1.1.10The Company and certain Covered Persons must make certain disclosures in Securities and Exchange Commission filings concerning Rule 10b5-1 Plans. Each such Covered Person must undertake to provide any information requested by the Company regarding Rule 10b5-1 Plans for the purpose of providing the required disclosures or any other disclosures that the Company deems to be appropriate under the circumstances. Additionally, each such Covered Person understands that the approval or adopting of a pre-planned selling program in no way reduces or eliminates such person’s obligations under Section 16 of the Exchange Act, including such person’s disclosure and short-swing trading liabilities thereunder.
2.10Definitions
1.1.1“Covered Person” means:
each Director;
each Pinnacle West and APS officer; and
each Company employee or contractor who may be notified by Pinnacle West's General Counsel that he or she is considered to be a Covered Employee.
1.1.2“Material Non-public Information” is any confidential or non-public information that a reasonable investor would consider important in deciding whether to buy, sell, or hold a security. In short, any information that could reasonably affect the price of a security is material non-public information. It may be information related to the Company or to another company which you have gained during the course of performing work for the Company.
1.1.3Common examples of information that will frequently be regarded as material non-public information include the following:
financial results for a recently-completed period that have not been publicly disclosed;
projections of future earnings or losses;
significant regulatory developments, such as a development in an important Arizona Corporation Commission matter;
significant cybersecurity or data privacy incidents, such as a data breach, or any other significant disruption in the Company’s operations or loss, potential loss, breach or unauthorized access of its property or assets, whether at its facilities or through its information technology infrastructure;
news of a pending or proposed merger, acquisition, consolidation, or tender offer;
news of a significant sale of assets or the disposition of a division or subsidiary;
changes in dividend policy, the declaration of a stock split, or the offering of additional securities;
changes in management;
significant new products or discoveries;
impending financial liquidity problems; or
the gain or loss of a substantial customer or supplier.
Note: Material Non-public Information includes both positive and negative information.
Material Non-public Information becomes public once the information has been disclosed broadly to the marketplace (such as by a press release or a



SEC filing) and the investing public has had time to fully absorb the information.
1.1.4A "Trade" of securities means:
to buy or sell securities, or enter into a contract or arrangement to buy or sell;
to pledge, margin, hypothecate, hedge or otherwise grant or dispose of an economic interest in securities;
to gift securities to a person or entity;
to engage in a short sale of securities; or
to establish "limit orders" for, or to buy or sell puts, calls, options or other derivative securities based on or in respect of, securities.
3.ACCOUNTABILITY
3.1A violation of this policy is an extremely serious matter that will likely result in disciplinary action up to and including dismissal.

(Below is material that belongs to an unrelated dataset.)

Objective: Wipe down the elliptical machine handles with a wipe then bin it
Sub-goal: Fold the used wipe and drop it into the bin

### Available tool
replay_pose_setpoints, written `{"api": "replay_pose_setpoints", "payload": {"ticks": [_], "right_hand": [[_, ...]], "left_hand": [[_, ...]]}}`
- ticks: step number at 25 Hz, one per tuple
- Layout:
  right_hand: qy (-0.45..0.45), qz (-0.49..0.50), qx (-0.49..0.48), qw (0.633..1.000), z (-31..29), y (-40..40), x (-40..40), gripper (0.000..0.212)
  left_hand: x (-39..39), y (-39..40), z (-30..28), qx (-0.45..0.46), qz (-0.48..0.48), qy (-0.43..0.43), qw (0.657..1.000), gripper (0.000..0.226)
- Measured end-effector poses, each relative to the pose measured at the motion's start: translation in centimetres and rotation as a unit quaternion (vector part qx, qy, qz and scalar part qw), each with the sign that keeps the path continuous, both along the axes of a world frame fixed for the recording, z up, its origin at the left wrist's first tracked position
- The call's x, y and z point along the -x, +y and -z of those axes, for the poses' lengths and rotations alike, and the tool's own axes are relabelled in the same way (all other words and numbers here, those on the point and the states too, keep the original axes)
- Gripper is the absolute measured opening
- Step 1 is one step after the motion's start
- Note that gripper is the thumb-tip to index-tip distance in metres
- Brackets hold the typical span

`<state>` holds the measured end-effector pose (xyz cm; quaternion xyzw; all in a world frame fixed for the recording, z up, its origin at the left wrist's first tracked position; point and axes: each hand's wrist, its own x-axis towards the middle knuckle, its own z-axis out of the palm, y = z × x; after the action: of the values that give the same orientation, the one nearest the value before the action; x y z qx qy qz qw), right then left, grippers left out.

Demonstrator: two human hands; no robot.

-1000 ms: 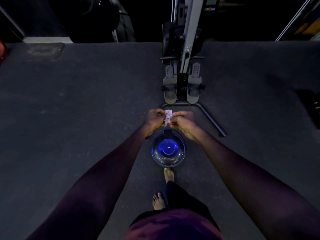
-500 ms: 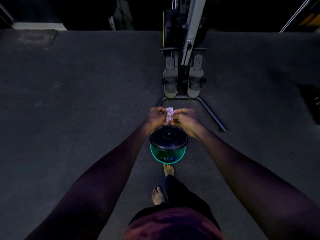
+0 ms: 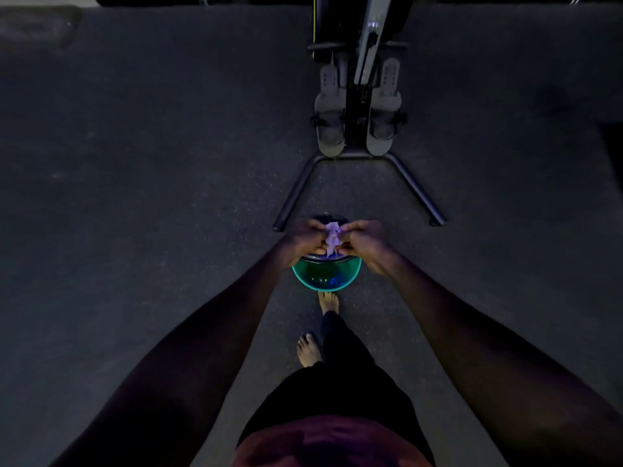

Under federal securities laws, individuals who engage in insider trading or "tipping" information to others who unlawfully Trade can be liable for substantial criminal and civil penalties, including imprisonment for up to 20 years, criminal fines of up to $5 million, and civil penalties of up to three times the profits gained or losses avoided. The Company may be obligated to inform the authorities of insider trading violations of which it becomes aware.